VII. Le facteur décisif : le 7 février

Le point est juridiquement établi : le décret créant le CPT ne prévoit aucun mécanisme de prorogation de mandat. La date du 7 février marque la fin du cadre juridique ayant fondé son existence.

Après cette date, le CPT :
• ne contrôlera plus l’appareil d’État,
• ne disposera plus d’aucune base normative pour agir,
• ne pourra se maintenir sans sortir du cadre fixé par l’acte qui l’a institué. Pourra-t-on invoquer le principe des droits acquis ?

Le décret sur la Haute Cour doit donc être lu comme un acte de clôture institutionnelle, posé avant la perte totale de maîtrise.

VIII. Orientation politique et environnement électoral

Ce décret ne manipule pas le suffrage. Il agit par incitation institutionnelle. En fixant à l’avance un cadre juridiquement lourd et politiquement dissuasif, il rend certaines options rationnelles et d’autres coûteuses pour les futurs parlementaires. Il favorise ainsi un Parlement davantage porté à gérer l’héritage normatif qu’à le remettre en cause.
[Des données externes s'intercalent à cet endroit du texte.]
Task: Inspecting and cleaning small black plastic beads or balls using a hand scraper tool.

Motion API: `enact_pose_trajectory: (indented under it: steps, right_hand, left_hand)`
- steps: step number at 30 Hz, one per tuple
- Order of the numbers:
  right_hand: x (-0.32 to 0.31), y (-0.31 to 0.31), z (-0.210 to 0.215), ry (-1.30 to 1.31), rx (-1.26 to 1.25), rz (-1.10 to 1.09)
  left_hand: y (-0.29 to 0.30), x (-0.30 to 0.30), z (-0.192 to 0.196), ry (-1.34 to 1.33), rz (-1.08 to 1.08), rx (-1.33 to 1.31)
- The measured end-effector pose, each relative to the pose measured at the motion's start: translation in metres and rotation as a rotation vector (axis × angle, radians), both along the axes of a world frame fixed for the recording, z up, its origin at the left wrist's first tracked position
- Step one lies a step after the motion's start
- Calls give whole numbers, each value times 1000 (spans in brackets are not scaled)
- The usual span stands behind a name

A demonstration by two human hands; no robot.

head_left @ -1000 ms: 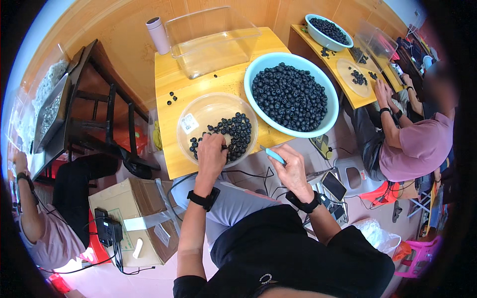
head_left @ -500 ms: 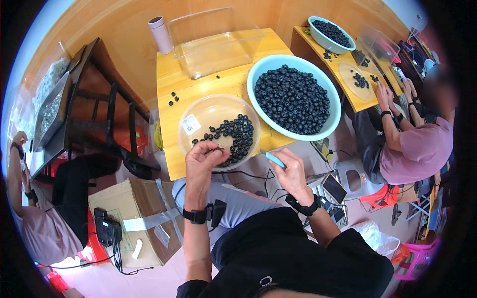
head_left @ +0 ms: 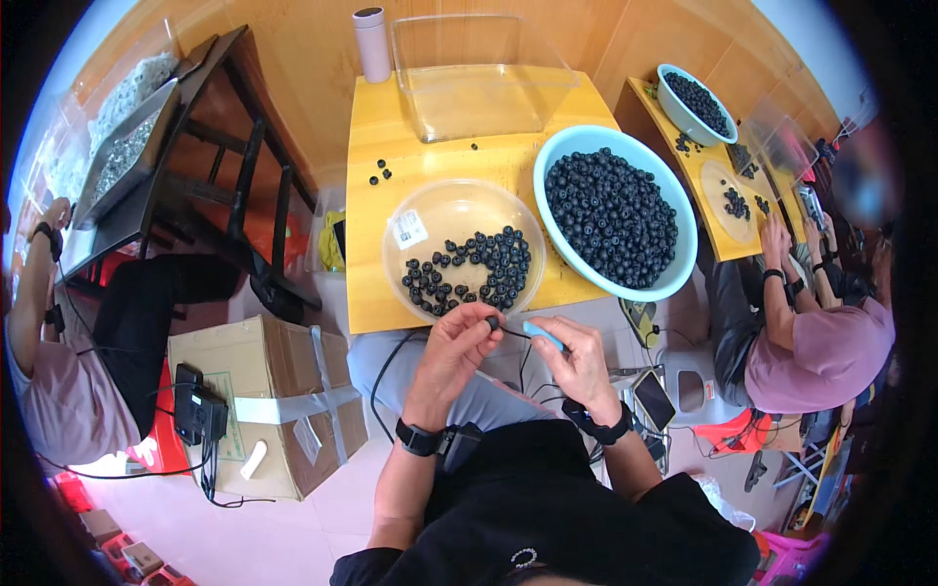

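My left hand (head_left: 451, 352) pinches a small round black piece (head_left: 492, 322) between thumb and fingertips, just in front of a shallow clear round tray (head_left: 445, 203). My right hand (head_left: 581, 363) is closed around the light-blue handle of a slim tool (head_left: 543, 336). Its thin tip points left at the black piece; contact between them I cannot make out. Many loose black pieces (head_left: 503, 259), some showing a central hole, lie in the near and right part of the tray. To the right, a light-blue basin (head_left: 691, 244) is heaped with the same kind of pieces.
An empty clear rectangular bin (head_left: 479, 127) and a pink bottle (head_left: 371, 44) stand at the table's back. A few black pieces (head_left: 382, 172) lie left on the yellow table (head_left: 366, 234). A taped cardboard box (head_left: 264, 410) is left of my legs. Other people work at both sides.
My hands have come together: the left moved right, away from the tray, with a black piece now visible in its fingers, and the tool tip has come close to it. The view shifted.
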State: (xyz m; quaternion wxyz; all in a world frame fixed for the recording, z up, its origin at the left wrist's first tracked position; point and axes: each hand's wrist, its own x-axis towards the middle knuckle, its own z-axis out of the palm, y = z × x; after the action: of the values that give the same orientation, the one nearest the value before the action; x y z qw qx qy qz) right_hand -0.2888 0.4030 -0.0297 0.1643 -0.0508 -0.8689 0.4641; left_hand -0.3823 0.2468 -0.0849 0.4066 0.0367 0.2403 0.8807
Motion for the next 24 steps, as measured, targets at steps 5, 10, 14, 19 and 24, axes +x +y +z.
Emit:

Il ne s’agit pas de truquer les élections, mais de conditionner l’après-élections.

IX. Conclusion

Ce décret ne comble pas un vide constitutionnel. Il exploite une ambiguïté ancienne. Il ne rend pas la Haute Cour de Justice opératoire. Il en pré-organise les conditions futures.

Il ne garantit pas l’impunité. Il encadre et politise les mécanismes de responsabilité éventuels. Ce décret doit être lu comme l’un des derniers actes normatifs possibles d’un pouvoir transitoire qui sait que son mandat est juridiquement borné et politiquement achevé à date certaine.

Ce n’est pas un acte de refondation institutionnelle. C’est un acte d’anticipation normative d’un pouvoir qui s’achève, même s’il faut, bien entendu, prévenir les chasses aux sorcières et les poursuites abusivement politiques de ceux qui ont servi la Nation par un pouvoir vindicatif. Même en politique, il faut recommander la juste mesure pour conjurer tout excès sans instituer l’impunité.